I absolutely love being directly looped into the business. I tell lawyers interested in moving into in-house jobs that what makes us good at it is understanding how the business operates and its goals and priorities in the long term. That’s what differentiates us from most external counsel. We can all know the law itself, but what good in-house lawyers do is apply that law to their company’s business and priorities in a (hopefully) seamless manner that can best accelerate the business.

Please tell me about the mentors you had growing up in your legal career.

In the earlier years of my career, I was always given very positive feedback that I did good work; that I was high potential. But I never received any feedback about what I could do better. And at that time in my life, I wasn’t brave enough to ask.

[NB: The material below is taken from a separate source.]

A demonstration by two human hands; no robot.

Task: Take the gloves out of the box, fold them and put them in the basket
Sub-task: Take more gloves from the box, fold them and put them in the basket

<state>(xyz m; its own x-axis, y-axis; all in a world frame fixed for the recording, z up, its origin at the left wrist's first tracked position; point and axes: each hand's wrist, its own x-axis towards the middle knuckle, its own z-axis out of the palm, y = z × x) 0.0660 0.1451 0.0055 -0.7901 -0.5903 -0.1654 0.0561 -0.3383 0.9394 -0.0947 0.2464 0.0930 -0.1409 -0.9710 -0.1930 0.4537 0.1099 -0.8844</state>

At one point, I had a new manager. In my first performance review, he said all the usual positive things about my work, but actually gave me something to work on. He told me that I didn’t have to run as much by him as I did; that I knew what I was doing and to run with it. That was eye-opening to me. From my perspective, I was keeping him looped in out of respect, not because I felt I needed him to check my work. But to hear that he viewed it differently, and that he was confident in me, increased my confidence and independence tremendously.

From there, I would later receive higher level positions and become a leader of other lawyers. But I think it was his push that moved me into a state of greater independence and leadership.

Describe your life outside of work.

I have three kids who have been the light of my life: a daughter in grad school, a son in college and my youngest just started high school. I have spent many, many years supporting them with school and shuttling them around to their various sports and activities. As I see the end of that era approaching, I am so grateful to have had these kid-intensive years — even though there were many days I felt I couldn’t do it all. But on the days that I felt like I wasn’t doing anything well enough, neither the parenting or the lawyering, I found that my mother had been right:  Things seem better in the morning. Anyone who has been on this path knows there are highs and lows. When it seems like too much, in either direction, it tends to soon even out again.   

I also love to work out, and CrossFit has been my workout of choice for many years. It’s like the way we used to have recess and playground at school. CrossFit is my recess and playground.

What advice would you give a young lawyer who wants to be a GC someday?

I would recommend doing your current job really well. If you do that well, other opportunities will be presented to you. And take offered opportunities to learn the next thing, even if it’s not a promotion and may not appear to be a direct path to where you think you want to go. You might change your mind as you have new experiences. And being knowledgeable and excellent at a broad base of matters will give you more options over time.